I’m writing a Python script to serve as the black-box simulation interface driver for a DAKOTA project. Essentially, this Python driver generates a simulation model, submits a solver subprocess which creates a new .vtu file with the hardcoded name: output_ts000001.vtu, which is then read using another method that does:

reader = vtk.vtkXMLUnstructuredGridReader()
reader.SetFileName( "output_ts000001.vtu" )
output = reader.GetOutput()

I extract out the data I need, compute, then return the objective function. DAKOTA then generates the next iteration / guess and the process starts over.

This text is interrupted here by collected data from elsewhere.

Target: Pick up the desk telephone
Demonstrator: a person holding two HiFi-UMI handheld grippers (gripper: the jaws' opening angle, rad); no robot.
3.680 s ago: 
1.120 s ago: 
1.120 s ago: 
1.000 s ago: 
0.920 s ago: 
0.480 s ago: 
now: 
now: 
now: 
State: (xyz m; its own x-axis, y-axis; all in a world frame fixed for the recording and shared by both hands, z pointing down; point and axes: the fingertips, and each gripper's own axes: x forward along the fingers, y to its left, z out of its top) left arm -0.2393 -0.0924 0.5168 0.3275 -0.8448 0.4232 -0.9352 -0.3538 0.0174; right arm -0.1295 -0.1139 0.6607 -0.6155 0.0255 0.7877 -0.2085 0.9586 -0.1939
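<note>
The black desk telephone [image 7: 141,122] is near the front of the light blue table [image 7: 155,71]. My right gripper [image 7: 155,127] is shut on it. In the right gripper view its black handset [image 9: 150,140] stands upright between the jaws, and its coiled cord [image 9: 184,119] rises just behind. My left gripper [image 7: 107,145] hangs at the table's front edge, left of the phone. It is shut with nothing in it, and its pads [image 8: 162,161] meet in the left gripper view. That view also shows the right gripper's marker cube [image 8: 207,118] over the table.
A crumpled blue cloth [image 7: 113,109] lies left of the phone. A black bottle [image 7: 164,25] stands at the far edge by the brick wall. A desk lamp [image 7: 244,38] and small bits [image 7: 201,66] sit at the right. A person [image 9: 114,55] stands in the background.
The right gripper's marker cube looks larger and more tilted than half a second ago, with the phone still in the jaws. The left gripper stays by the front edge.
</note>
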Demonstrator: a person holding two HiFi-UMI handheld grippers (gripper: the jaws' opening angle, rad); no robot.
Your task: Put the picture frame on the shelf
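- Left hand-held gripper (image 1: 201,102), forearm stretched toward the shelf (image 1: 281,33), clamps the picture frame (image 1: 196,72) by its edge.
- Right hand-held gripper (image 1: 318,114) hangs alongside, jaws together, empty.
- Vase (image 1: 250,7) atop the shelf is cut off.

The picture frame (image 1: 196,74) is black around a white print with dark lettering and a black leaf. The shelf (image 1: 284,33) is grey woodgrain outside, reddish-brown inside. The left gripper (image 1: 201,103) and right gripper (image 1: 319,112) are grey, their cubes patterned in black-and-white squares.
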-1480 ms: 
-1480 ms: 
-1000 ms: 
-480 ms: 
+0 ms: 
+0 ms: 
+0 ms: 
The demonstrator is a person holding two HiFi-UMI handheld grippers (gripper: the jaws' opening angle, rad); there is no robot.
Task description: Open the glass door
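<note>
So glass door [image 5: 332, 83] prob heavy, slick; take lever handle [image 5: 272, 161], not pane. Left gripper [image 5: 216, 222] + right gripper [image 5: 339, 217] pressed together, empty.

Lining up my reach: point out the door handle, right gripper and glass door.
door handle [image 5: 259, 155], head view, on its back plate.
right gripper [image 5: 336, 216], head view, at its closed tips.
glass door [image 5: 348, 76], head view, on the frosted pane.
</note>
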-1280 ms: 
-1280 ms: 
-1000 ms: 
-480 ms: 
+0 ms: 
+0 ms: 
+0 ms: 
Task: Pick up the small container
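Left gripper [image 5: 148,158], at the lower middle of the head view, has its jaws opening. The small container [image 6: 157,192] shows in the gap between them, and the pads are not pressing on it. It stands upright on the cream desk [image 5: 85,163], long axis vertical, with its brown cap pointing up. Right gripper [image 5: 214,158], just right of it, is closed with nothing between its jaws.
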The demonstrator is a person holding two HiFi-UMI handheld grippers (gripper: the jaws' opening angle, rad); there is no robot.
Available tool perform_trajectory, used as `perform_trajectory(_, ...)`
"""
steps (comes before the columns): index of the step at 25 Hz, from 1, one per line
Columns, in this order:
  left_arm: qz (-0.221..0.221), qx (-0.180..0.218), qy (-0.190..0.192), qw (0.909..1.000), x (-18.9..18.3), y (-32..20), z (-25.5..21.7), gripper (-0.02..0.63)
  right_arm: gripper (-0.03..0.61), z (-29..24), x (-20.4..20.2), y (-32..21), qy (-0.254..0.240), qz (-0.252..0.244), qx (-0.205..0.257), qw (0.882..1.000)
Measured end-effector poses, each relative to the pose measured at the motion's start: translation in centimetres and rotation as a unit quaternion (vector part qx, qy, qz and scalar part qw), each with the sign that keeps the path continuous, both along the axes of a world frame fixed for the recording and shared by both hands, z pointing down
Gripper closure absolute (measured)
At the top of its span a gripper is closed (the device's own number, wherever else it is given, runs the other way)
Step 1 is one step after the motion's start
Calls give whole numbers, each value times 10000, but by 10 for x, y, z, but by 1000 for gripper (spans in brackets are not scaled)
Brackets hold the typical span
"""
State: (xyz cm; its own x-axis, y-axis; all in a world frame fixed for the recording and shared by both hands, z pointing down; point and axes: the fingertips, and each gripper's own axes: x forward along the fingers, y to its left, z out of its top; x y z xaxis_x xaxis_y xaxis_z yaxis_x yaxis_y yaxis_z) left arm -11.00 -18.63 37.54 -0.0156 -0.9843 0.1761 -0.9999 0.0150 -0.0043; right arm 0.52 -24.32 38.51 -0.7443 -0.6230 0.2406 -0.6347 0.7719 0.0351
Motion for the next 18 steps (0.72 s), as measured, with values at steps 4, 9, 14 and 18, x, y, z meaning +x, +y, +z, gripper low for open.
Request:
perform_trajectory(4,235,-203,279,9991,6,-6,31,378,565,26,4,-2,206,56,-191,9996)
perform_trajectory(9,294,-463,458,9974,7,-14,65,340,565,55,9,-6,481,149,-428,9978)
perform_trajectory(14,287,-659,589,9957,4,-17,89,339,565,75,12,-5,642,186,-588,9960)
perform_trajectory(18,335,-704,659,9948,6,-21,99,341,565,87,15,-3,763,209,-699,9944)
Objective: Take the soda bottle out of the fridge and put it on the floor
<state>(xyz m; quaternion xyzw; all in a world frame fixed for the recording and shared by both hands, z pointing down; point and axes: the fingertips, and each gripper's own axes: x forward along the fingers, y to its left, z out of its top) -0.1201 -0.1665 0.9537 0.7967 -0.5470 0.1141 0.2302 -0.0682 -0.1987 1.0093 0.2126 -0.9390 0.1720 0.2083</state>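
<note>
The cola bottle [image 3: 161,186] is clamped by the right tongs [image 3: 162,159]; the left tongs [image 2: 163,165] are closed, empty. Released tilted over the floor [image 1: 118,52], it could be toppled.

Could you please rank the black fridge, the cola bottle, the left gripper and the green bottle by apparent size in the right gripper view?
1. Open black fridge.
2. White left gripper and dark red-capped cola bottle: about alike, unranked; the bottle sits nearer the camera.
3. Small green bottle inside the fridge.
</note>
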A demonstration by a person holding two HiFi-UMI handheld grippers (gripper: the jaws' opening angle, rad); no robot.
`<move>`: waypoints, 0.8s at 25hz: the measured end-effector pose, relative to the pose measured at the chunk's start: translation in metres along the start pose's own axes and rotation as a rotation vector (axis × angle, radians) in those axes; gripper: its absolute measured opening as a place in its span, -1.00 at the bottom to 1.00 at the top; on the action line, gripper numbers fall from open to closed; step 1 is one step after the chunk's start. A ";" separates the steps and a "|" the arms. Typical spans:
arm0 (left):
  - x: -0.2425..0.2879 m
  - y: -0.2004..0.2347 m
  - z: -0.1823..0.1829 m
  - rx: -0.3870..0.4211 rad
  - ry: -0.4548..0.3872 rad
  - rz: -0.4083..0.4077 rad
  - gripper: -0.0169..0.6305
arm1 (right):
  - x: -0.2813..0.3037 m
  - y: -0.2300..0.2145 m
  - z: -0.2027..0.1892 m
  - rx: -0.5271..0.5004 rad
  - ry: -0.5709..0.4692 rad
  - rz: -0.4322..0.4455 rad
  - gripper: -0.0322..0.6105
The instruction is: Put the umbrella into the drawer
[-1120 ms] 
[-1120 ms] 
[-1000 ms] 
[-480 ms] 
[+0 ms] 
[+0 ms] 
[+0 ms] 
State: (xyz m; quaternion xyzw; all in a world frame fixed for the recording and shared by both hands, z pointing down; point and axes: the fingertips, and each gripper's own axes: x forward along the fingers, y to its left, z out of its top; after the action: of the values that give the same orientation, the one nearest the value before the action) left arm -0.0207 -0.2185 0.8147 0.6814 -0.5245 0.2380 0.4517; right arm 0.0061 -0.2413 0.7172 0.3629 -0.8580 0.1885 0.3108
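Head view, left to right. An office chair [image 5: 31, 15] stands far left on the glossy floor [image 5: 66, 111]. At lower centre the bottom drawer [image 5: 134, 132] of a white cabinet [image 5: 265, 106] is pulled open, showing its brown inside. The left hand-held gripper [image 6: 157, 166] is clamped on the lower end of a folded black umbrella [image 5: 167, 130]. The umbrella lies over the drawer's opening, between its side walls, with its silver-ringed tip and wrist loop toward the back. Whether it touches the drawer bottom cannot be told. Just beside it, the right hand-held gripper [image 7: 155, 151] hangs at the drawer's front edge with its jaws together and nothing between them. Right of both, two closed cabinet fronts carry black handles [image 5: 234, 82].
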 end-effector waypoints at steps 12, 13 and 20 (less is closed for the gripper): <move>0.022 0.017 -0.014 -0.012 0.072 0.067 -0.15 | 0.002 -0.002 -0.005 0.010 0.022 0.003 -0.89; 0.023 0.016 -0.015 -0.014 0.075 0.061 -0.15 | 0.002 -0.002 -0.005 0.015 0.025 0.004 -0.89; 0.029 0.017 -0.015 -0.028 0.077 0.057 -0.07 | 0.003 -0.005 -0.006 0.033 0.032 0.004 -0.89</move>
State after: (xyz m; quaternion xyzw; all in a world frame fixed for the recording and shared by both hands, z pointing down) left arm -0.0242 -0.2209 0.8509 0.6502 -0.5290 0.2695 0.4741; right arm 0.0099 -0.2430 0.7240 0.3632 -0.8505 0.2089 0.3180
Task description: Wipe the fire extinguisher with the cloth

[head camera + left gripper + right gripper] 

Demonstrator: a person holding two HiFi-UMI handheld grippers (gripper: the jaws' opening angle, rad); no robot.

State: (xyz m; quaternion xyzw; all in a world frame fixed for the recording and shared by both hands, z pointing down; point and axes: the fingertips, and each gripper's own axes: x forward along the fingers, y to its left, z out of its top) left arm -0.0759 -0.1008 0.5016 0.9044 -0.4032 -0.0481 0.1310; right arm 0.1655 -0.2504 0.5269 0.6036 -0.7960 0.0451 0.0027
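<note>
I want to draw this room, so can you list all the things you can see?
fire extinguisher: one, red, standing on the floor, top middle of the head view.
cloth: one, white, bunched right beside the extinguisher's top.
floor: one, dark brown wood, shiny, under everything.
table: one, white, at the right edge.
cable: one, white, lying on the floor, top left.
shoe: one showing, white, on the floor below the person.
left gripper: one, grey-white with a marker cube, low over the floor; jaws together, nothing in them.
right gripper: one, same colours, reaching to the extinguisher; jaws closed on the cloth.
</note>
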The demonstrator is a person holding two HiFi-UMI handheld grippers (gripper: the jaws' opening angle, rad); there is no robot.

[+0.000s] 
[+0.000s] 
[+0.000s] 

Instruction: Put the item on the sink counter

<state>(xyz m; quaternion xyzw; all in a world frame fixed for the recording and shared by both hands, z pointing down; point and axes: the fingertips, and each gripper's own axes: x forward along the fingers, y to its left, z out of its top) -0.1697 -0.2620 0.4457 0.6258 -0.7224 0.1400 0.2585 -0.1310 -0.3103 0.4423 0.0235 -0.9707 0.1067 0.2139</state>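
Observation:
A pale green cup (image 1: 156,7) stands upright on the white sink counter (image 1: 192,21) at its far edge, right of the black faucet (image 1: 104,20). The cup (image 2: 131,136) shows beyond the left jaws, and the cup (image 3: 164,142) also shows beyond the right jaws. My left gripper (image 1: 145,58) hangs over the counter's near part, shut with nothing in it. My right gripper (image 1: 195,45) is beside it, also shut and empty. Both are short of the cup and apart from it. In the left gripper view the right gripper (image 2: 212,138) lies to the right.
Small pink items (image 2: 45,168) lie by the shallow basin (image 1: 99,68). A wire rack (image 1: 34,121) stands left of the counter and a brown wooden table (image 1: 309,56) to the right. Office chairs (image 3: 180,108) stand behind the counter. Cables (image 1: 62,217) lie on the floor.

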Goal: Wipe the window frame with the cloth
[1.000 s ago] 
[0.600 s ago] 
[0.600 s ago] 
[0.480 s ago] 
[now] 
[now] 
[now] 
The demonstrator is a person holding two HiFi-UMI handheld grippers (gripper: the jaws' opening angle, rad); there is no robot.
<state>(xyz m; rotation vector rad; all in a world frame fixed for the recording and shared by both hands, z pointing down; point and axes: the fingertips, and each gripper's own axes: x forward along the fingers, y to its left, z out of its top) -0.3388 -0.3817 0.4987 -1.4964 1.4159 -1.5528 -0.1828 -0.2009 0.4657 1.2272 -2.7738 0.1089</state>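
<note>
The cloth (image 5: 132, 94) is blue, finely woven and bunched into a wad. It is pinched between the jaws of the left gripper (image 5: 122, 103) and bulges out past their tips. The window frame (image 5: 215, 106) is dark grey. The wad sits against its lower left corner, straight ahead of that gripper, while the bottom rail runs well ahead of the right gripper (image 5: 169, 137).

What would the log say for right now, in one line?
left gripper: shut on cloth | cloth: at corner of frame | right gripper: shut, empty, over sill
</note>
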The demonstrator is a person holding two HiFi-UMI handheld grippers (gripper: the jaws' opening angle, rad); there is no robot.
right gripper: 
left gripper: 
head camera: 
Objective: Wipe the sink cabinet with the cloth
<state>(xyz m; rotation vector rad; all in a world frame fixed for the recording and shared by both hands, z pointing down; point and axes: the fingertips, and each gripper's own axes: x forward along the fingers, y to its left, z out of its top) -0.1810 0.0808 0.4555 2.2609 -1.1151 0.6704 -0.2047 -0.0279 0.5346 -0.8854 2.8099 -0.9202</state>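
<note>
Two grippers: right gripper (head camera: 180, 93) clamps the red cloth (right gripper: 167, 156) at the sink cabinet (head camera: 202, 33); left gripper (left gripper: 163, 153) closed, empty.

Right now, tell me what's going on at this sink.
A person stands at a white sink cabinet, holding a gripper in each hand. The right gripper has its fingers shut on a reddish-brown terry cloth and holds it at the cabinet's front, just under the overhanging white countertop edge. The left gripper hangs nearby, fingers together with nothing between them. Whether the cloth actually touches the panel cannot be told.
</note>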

My question is, do I need to close the reader after I finish processing the data? It would seem like the file would be open, and wouldn’t be able to be overwritten or deleted. Yet I’ve been poking around and and can’t seem to find any examples that close() a reader. This suggests to me that this isn’t necessary, but that clashes with my general I/O experiences. Is calling del reader sufficient? Is there some documentation I missed that describes why deleting or closing isn’t necessary?

The file stream is destroyed when the reader is destroyed, so there’s no need to close it explicitly.

The reader will close the stream as soon as it finishes reading the data.

In other words, reader.Update() will open the file, read its contents, and then close the file.